Understanding the Filipino diaspora

By Herbert Vego

ON Father’s Day, my son in New York City sent me a few hundred dollars.  Not bad at this time when we Filipinos are hard-hit by inflation.  A dollar is now worth 54 pesos.

I remember that as a child in the 1950s, I had always looked forward to a share of the goods in the monthly package shipped from New York City by my late Lolo Pete. He and two other brothers of my maternal grandmother had emigrated and worked there and were in the habit of shipping us a monthly package of chocolate, milk, canned goods, toys, candies and clothes.

Unlike some of my cousins, however, I never wished to replicate my grand dads’ foreign adventure. I just thought of earning good grades in school; and the future would take care of itself.

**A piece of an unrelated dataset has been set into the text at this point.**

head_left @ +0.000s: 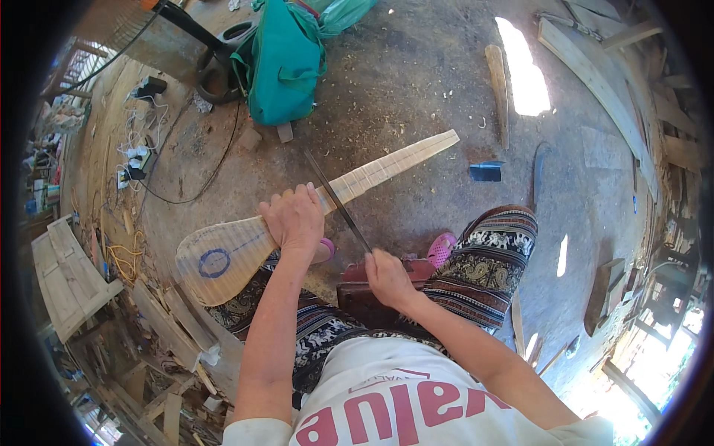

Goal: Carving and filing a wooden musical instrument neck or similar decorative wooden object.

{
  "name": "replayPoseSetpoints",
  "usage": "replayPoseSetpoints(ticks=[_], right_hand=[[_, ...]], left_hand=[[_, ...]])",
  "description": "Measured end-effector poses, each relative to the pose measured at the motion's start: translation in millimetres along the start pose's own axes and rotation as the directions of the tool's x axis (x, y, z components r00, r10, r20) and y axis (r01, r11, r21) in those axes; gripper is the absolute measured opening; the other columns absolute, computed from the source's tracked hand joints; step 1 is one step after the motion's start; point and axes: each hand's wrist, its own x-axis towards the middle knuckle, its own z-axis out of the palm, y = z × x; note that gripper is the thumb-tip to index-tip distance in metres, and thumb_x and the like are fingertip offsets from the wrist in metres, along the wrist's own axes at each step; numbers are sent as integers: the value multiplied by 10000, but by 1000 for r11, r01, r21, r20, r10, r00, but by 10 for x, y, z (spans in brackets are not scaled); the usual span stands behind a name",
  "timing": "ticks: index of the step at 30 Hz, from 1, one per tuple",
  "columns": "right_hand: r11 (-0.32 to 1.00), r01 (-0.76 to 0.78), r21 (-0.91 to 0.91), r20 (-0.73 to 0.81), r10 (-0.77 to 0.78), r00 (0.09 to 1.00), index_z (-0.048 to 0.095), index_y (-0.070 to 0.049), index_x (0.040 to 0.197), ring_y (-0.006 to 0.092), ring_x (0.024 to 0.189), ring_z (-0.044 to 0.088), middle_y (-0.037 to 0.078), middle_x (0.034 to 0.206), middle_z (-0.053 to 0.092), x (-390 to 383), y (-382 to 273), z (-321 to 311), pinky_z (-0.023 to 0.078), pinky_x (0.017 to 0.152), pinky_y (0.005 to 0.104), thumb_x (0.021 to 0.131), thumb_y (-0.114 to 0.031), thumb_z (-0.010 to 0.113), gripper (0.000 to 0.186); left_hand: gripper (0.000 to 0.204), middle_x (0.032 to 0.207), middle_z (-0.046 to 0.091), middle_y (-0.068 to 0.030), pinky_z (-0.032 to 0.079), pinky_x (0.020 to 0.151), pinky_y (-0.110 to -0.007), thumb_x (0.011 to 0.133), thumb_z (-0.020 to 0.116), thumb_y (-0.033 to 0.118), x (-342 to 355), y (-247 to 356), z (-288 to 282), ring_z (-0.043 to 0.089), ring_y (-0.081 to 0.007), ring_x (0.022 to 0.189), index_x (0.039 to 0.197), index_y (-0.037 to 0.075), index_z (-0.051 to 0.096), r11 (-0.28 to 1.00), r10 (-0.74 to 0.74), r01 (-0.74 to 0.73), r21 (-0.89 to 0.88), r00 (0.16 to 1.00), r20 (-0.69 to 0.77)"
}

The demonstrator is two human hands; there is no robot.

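A lute-shaped piece of pale wood point(236, 244) lies slantwise across my lap. Its rounded body, marked with a dark blue ring, rests over my left thigh, and its long neck points away to the right. My left hand point(295, 221) is closed over the wood where the body narrows into the neck. In my right hand point(390, 279) is the near end of a long, thin, dark file point(339, 204). The file crosses the neck at an angle, just right of my left hand, its far tip sticking out past the wood. My right fingers hide its handle end.
A green bag point(286, 67) stands ahead beside a fan base. A power strip with tangled white cables point(135, 160) lies left. On the floor are a wooden stick point(497, 93), a small blue piece point(486, 172) and a curved blade point(538, 175). Planks point(591, 89) lean at right.
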Motion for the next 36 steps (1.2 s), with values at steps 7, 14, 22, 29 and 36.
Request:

I was already a college sophomore in Manila when Lolo Pete and his wife took one of their rare vacations. He wanted to do something lasting for us kids but there was nothing I asked for. It was only my cousin Merla, a Medical Technology student at Centro Escolar University, who asked him to help her land a job in the United States after graduation.

Since then, Merla has become one of the ten million Filipinos who have gone abroad for “greener pastures.”  In fact, she has already retired from her job and is now enjoying the fruits of her labor with her husband, children and grandchildren in New Jersey. They have no plans of coming home to the Philippines for good.

Many other cousins, nephews and nieces of mine spread out to other parts of the United States, the United Kingdom, Australia and Singapore.

They are mostly nurses who had worked in the Philippines for starvation wages. To this day, new nurses are forced to “volunteer” without pay before they could be admitted for hospital employment.

Looking back, I realize why I intentionally chose to stay behind: As a journalist I had hoped to play a role in nation building. It was a nation for which our heroes had fought and died in various struggles against the Spanish, the Japanese and the Americans. To escape to a foreign soil, I thought, would be tantamount to desertion.

I don’t think so anymore at this time when “democracy” in the Philippines has been mangled beyond recognition. But that’s another story.

The world has become so small – 15 hours by plane to the other side – that anybody can claim to be a citizen of the world. Anybody can talk and write to anybody anywhere in real time through the Internet and be a “netizen.” The world has become borderless, where no individual can claim to be purely from where he is now.

On each square meter in the world stand people of different ethnicities and identities, making each square meter a microcosm of the world.

Thus, the Filipino diaspora or dispersal of Philippine populations has become an understandable destiny of a people trying to make both ends meet through skills that fit and fill the labor market abroad.

It’s by sending home half or part of their income to the family that our borderless citizens enable their kids to study in the best local schools. And that’s good for this country’s survival.

-oOo-

NIGHT-TIME TOURISM LIGHTS UP

“The light shines in the darkness, and the darkness has not overcome it.” John 1:5

The Bible throbs with a score of Bible verses stressing the importance of light in both its literal and figurative applications.

It’s the “light” that has maximized the value of the St. Anna Catholic Church in Molo, Iloilo City as a night-time destination of both local and foreign tourists.

When Senator Franklin Drilon and Mayor Jerry Treñas asked MORE Power President Roel Z. Csstro to brighten up the renovated edifice in time for its turnover from the National Historical Commission to the local government of Iloilo City, he did not hesitate installing the numerous floodlights that have made it glitter like gold at night.

Castro vowed to illuminate the other heritage sites in the city.

MORE Power has been taking steps to live up to its modernization plans.  Among its latest acquisitions is a brand-new 30-MVA mobile substation imported from Turkey. It will replace the old substation in Molo district.

With the approval of the law expanding MORE Power’s coverage from the city to 15 towns and a component city of Iloilo province, let us expect even better services at the lowest price possible in accordance with the economies of scale, which refers to the cost advantage experienced by a firm when it increases its level of output. The advantage arises due to the inverse relationship between per-unit fixed cost and the quantity produced. The greater the quantity of output produced, the lower the per-unit fixed cost.

More on the good news from MORE later.